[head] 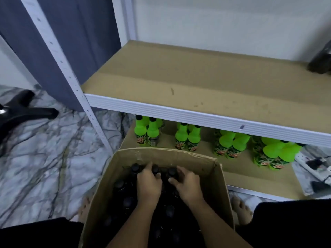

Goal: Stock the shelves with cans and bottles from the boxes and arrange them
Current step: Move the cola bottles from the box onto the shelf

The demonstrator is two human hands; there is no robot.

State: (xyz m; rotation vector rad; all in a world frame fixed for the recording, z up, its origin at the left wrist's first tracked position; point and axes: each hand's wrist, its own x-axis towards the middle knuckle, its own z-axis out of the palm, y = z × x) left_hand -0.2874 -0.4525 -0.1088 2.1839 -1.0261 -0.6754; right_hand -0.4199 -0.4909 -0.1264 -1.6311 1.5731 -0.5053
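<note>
An open cardboard box [221, 190] stands on the floor between my knees, packed with several dark bottles [119, 184] with black caps. Both hands are inside it at the far end. My left hand [148, 183] curls its fingers round the neck of a dark bottle [155, 169]. My right hand [186, 185] grips the neck of the neighbouring dark bottle [171, 171]. Several green bottles [180, 136] stand in clusters on the lower shelf [238, 176] behind the box. The upper shelf board [179, 74] is bare over most of its width.
A white metal upright [71, 76] frames the shelf's left side. A dark object [320, 61] sits at the upper shelf's far right. A black chair base [23, 111] stands on the marble floor at left. A power strip [317, 167] lies at the right.
</note>
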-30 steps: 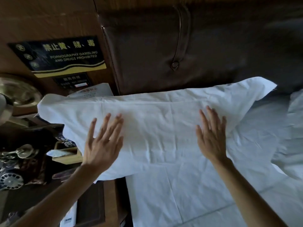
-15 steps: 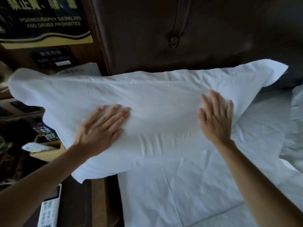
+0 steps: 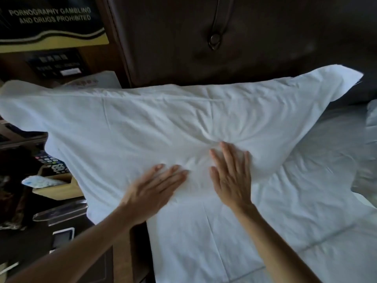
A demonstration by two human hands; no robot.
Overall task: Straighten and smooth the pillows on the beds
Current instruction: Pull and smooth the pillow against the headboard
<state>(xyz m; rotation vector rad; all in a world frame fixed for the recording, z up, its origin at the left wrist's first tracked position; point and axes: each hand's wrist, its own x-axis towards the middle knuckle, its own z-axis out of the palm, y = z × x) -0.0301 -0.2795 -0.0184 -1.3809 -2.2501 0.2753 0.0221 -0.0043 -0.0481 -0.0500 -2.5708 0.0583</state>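
Note:
A white pillow (image 3: 142, 123) lies across the head of the bed against the dark padded headboard (image 3: 244, 37). Its left end hangs past the bed's edge over the nightstand. My left hand (image 3: 155, 186) lies flat on the pillow's near edge, fingers spread and pointing right. My right hand (image 3: 230, 176) presses flat beside it, fingers pointing up, and wrinkles fan out from its fingertips. Neither hand holds anything. The white bed sheet (image 3: 275, 221) lies creased below the pillow.
To the left stands a dark nightstand (image 3: 30, 242) with a wooden tissue box (image 3: 55, 184), a remote control (image 3: 53, 162) and a clear holder (image 3: 61, 211). A warning sign (image 3: 51, 23) hangs on the wooden wall. More rumpled white bedding (image 3: 369, 123) lies at the right edge.
Both hands have slid toward each other along the pillow's near part, the left moving right and the right moving left. The fabric has bunched into wrinkles between them.

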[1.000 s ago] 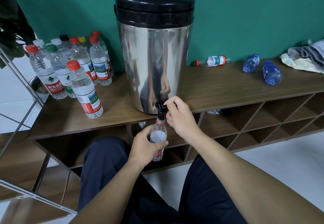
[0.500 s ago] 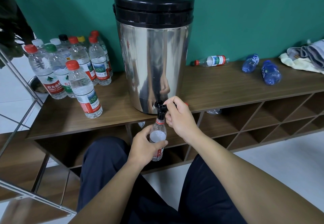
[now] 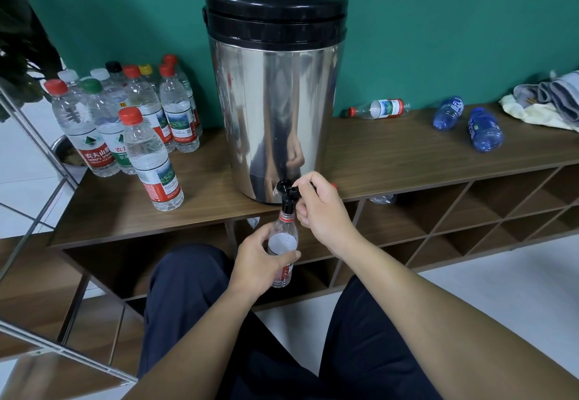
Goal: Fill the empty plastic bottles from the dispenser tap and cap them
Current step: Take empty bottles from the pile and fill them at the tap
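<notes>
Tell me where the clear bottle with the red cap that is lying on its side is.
In the head view the lying bottle rests on the wooden shelf top, right of the steel dispenser, against the green wall, left of two blue bottles.

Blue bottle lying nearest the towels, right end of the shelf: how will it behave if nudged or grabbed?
The blue bottle lies on its side on the wooden shelf, so a nudge would probably roll it. It looks like thin translucent plastic, likely light and apt to dent under a firm grip. Whether it is capped is unclear.
</notes>
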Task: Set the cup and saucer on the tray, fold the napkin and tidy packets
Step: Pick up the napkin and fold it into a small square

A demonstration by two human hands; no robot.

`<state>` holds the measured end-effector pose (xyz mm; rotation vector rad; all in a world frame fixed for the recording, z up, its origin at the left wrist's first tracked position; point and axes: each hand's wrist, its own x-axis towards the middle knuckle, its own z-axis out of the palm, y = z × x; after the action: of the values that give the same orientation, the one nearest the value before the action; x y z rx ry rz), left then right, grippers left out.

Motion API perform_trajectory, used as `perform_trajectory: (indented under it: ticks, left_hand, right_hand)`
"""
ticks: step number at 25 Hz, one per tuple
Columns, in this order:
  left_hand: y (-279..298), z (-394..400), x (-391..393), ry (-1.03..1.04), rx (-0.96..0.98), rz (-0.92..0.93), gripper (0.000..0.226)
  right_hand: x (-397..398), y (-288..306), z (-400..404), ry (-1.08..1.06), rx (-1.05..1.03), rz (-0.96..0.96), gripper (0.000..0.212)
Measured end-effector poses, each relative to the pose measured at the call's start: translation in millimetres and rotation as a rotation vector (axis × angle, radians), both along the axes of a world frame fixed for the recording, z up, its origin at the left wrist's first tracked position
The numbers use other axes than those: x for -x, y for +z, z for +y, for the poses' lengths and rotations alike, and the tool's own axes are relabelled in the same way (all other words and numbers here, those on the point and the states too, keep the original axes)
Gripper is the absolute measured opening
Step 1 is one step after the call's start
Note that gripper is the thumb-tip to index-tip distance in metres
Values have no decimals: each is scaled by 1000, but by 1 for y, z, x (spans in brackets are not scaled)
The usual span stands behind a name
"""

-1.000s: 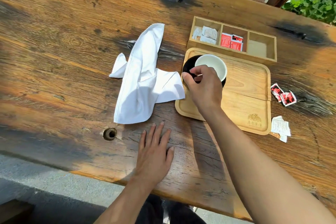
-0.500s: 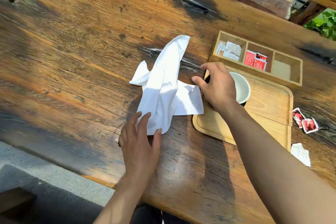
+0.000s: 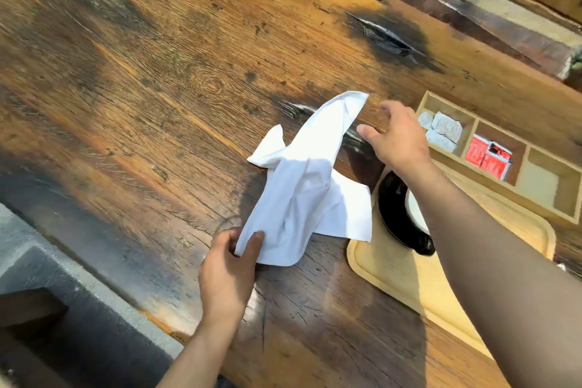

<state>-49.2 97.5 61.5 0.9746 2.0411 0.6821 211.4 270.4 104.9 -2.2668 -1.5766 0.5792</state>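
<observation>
Napkin (image 3: 302, 189) first: we have its near corner pinched between the thumb and fingers of our left hand (image 3: 228, 264), close to the table's (image 3: 157, 72) front edge, while the rest of the white cloth lies rumpled on the wood, one long end trailing away toward the far side. Our right hand (image 3: 398, 135) hovers above that far end with fingers spread and holding nothing; we judge it is about to take the opposite corner so the cloth can be pulled flat.

Just right of the napkin, the black saucer (image 3: 400, 214) sits on the wooden tray (image 3: 393, 268) with the white cup (image 3: 415, 208) on it, mostly hidden behind our right forearm. One flap of the napkin overlaps the tray's left rim, right beside the saucer. If we tug the cloth sharply, that flap could catch the saucer and shift it. Our forearm also passes low over the cup, so a careless sweep could knock it.

Farther out, the divided box (image 3: 504, 161) holds white and red packets (image 3: 488, 156). We cannot see any loose packets here.
</observation>
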Motion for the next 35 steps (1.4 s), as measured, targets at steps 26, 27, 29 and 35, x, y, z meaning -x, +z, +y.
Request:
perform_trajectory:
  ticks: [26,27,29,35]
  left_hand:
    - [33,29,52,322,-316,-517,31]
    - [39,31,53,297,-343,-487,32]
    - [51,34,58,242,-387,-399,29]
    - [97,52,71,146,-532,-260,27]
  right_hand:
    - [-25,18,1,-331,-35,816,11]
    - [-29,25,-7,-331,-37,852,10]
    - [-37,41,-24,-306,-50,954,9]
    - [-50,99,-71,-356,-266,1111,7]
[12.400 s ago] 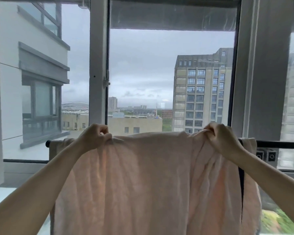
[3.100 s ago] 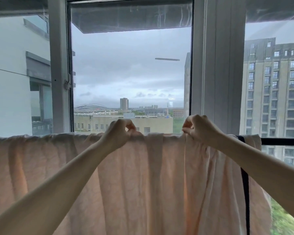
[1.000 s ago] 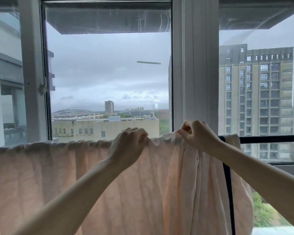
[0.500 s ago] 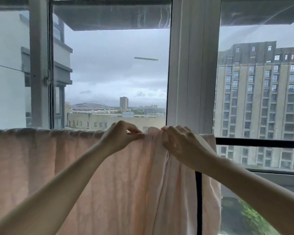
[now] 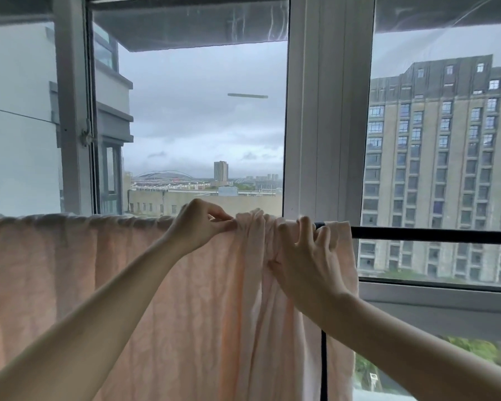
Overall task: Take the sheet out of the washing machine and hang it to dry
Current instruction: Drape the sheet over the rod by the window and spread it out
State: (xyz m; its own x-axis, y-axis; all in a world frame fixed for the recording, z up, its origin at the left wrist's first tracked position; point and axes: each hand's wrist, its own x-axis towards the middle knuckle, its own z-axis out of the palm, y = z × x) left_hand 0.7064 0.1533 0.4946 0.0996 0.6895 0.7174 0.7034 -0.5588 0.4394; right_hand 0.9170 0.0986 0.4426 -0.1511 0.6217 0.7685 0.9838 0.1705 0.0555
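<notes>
The sheet (image 5: 122, 285), pale pink, hangs draped over the black rail (image 5: 434, 235) that runs level across the window (image 5: 203, 125). Its long axis follows the rail, left to right; its fold sits on top of the rail and its panels fall straight down from it. To the left of the rail's visible bare stretch the sheet is spread fairly flat, out past the picture's left edge. Nearest that bare stretch it is gathered into deep vertical pleats, and its right edge ends just short of the bare rail. A dark vertical bar (image 5: 324, 369) shows below the rail behind the sheet's right edge.

The left hand (image 5: 198, 227) is at the rail's height, thumb and forefinger pinching the top fold just left of the bunched pleats. The right hand (image 5: 304, 261) lies just below the rail on the pleats, back of the hand to the camera, fingers (image 5: 304, 227) extended upward and slightly spread, tips reaching the rail line and touching the cloth. Whether its thumb grips a fold cannot be told.

Compared with half a second earlier, the right hand has dropped from the top fold, where its fingers were curled over the cloth, to a flatter position on the hanging pleats. The left hand keeps its pinch at the same point on the fold. The gap between the two hands along the rail has widened.
</notes>
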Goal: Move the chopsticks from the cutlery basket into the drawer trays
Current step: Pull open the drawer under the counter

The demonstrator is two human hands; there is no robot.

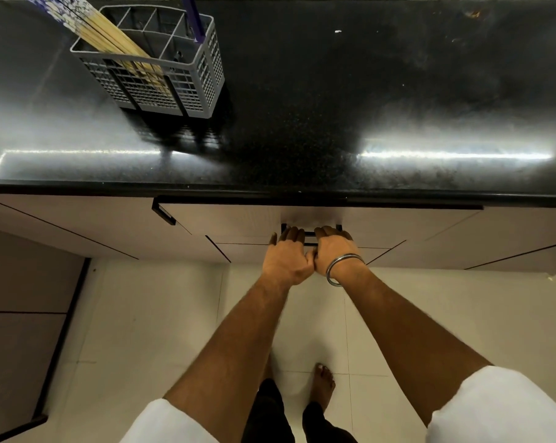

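Note:
A grey cutlery basket (161, 71) stands on the black countertop (350, 100) at the back left. Several wooden chopsticks (100, 30) with blue-patterned tops lean out of its left compartment. A purple-handled utensil (193, 17) stands in a right compartment. Below the counter edge, my left hand (287, 255) and my right hand (335, 249) sit side by side with fingers curled over the black drawer handle (310, 235). The drawer front (238, 219) is closed, so the trays inside are hidden. A metal bangle circles my right wrist.
Beige cabinet fronts run left and right of the drawer, with another black handle (163, 212) at the left. A dark cabinet side (20, 314) stands at the lower left. My bare feet are on the white tiled floor (142, 314).

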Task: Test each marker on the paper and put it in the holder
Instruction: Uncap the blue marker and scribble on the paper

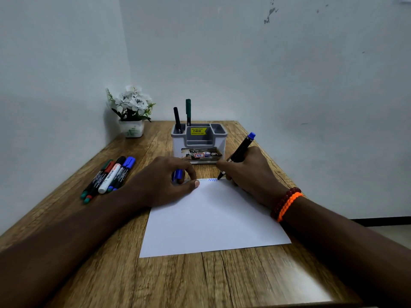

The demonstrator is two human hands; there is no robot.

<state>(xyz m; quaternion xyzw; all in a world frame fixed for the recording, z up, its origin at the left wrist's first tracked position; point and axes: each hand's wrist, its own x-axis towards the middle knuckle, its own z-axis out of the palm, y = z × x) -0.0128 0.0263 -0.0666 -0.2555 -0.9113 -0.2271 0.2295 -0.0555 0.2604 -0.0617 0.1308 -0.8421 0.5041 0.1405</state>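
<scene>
While the right hand (249, 172) grips a black-barrelled marker with a blue end plug (241, 151), its tip touches the far edge of the flat white paper sheet (213, 221), right at a blue zigzag scribble (212, 180). Left hand (164, 181) presses on the paper's far left corner, thumb flat, fingers curled round a blue plastic cap (178, 174). Grey-and-white plastic holder (200, 141), boxy with several compartments and a yellow price sticker, stands just beyond both hands; a black marker (177, 120) and a green marker (188, 111) stand upright in its back left compartment. Loose bunch of five markers (109, 175) lies left of the left hand on the wood-grain table (200, 281), close to the left edge. Bare tabletop between paper and near edge. White flower pot (131, 128) sits in the far left corner by the wall.
</scene>
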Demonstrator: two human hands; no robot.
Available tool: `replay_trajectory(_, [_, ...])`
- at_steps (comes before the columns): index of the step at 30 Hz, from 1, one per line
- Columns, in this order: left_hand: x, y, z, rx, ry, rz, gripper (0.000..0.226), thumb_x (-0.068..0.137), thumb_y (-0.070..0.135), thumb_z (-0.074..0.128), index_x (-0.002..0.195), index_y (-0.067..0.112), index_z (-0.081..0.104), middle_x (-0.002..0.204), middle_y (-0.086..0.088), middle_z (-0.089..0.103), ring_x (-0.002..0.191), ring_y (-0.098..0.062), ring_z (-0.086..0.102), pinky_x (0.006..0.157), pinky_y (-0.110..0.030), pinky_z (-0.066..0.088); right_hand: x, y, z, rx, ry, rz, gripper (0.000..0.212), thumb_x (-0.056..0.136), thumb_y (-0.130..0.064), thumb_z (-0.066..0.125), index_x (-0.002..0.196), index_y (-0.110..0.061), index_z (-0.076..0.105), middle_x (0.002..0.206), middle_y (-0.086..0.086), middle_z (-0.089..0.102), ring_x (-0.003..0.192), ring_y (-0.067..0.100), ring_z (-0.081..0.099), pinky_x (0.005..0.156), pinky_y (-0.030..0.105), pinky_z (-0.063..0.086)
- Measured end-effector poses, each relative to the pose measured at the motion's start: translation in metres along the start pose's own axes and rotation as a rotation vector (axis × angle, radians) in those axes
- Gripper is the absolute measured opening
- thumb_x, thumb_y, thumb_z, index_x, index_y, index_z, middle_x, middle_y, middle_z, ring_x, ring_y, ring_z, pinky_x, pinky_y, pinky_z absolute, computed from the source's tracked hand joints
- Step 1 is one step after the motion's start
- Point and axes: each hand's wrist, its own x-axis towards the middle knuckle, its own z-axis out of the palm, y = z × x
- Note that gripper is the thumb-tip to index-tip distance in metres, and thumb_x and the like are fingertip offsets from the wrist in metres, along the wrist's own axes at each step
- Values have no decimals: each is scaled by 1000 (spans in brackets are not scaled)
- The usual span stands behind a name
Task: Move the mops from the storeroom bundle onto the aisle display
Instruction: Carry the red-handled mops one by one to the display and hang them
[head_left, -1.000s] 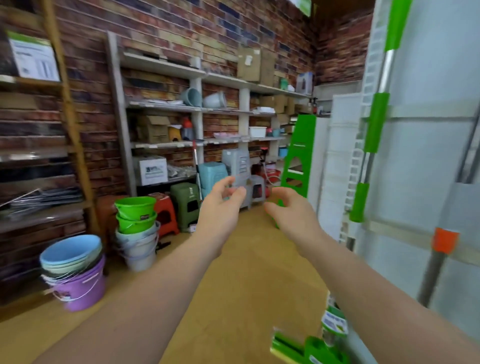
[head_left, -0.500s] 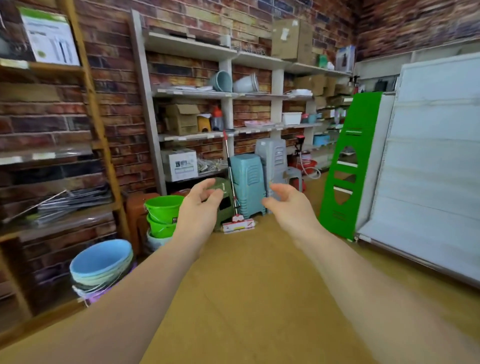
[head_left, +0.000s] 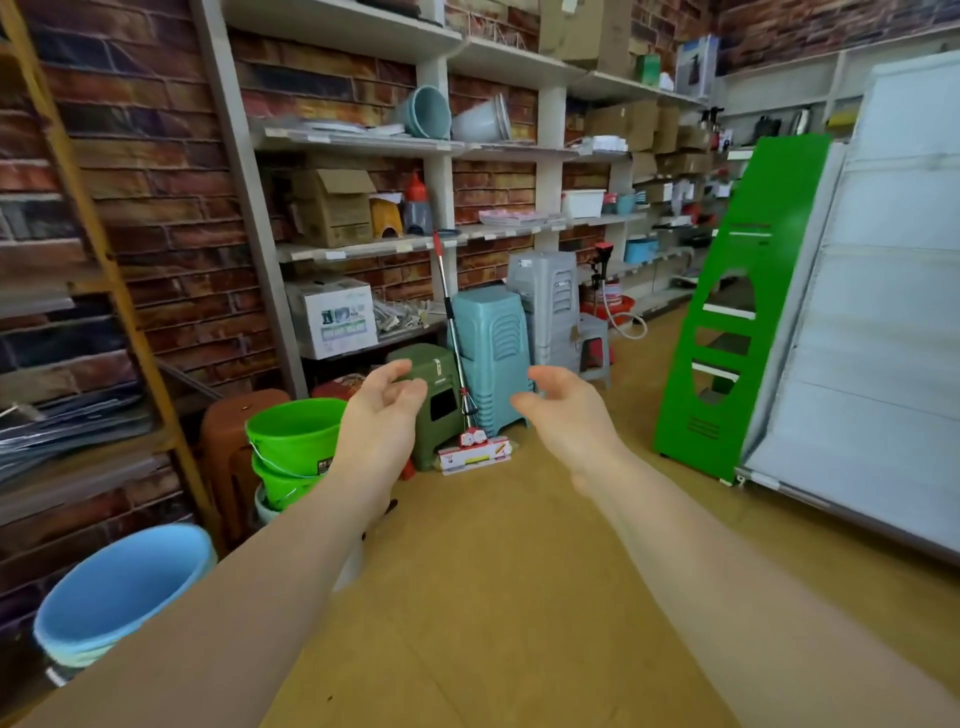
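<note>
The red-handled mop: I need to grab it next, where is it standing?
In the head view the mop stands just left of centre, leaning on the shelf upright, its head on the floor between the green stool and the blue stool stack.

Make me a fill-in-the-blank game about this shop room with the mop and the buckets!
1. The mop leans against the stack of light ____ stools.
2. The two stacked buckets beside the left hand are ____.
3. Both the left hand and the right hand hold ____.
4. The wall behind the shelves is made of ____.

Missing words: blue; green; nothing; brick
</note>
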Motion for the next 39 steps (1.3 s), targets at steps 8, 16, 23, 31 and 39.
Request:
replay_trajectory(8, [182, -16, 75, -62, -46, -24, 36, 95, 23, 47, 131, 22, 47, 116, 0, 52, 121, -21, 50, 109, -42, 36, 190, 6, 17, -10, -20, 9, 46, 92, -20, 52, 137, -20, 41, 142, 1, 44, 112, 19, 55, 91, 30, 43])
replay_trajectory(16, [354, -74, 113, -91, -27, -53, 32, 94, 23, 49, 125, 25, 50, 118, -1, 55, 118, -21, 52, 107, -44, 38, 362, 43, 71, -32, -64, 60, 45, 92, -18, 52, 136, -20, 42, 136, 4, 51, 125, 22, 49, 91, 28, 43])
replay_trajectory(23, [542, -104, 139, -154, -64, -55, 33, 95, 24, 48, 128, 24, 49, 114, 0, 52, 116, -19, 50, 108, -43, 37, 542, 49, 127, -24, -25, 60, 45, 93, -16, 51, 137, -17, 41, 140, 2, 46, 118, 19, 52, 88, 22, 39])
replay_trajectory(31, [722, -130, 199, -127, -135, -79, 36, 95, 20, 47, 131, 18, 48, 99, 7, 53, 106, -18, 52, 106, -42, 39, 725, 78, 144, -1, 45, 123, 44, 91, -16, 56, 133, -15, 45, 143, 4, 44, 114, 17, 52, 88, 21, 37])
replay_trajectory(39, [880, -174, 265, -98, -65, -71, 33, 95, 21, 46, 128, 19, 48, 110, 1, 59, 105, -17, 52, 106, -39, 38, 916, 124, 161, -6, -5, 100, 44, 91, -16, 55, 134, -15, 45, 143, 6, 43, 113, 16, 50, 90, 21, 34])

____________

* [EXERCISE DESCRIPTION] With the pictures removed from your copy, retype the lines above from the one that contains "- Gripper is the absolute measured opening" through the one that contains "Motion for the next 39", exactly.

* [WRITTEN ANSWER]
- Gripper is the absolute measured opening
- thumb_x, thumb_y, thumb_z, index_x, index_y, index_z, middle_x, middle_y, middle_z, ring_x, ring_y, ring_z, pinky_x, pinky_y, pinky_z absolute, computed from the source's tracked hand joints
- Step 1 is one step after the motion's start
- Point and axes: each hand's wrist, its own x-axis towards the middle knuckle, its own z-axis out of the palm, y = z × x
- Note that gripper is the thumb-tip to index-tip distance in metres, and thumb_x and the like are fingertip offsets from the wrist in metres, along the wrist's own axes at each step
- Values have no decimals: each is scaled by 1000 (spans in brackets are not scaled)
- The usual span stands behind a name
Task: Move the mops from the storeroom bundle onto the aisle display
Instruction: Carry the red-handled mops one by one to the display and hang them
[head_left, -1.000s] 
[head_left, -0.500s] 
[head_left, +0.000s] 
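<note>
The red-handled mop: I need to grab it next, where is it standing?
In the head view the mop stands just left of centre, leaning on the shelf upright, its head on the floor between the green stool and the blue stool stack.

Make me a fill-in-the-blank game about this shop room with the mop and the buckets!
1. The mop leans against the stack of light ____ stools.
2. The two stacked buckets beside the left hand are ____.
3. Both the left hand and the right hand hold ____.
4. The wall behind the shelves is made of ____.

Missing words: blue; green; nothing; brick
</note>
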Motion for the next 39 steps (1.3 s), targets at steps 8, 16, 23, 31 and 39.

Nothing further is required of this output.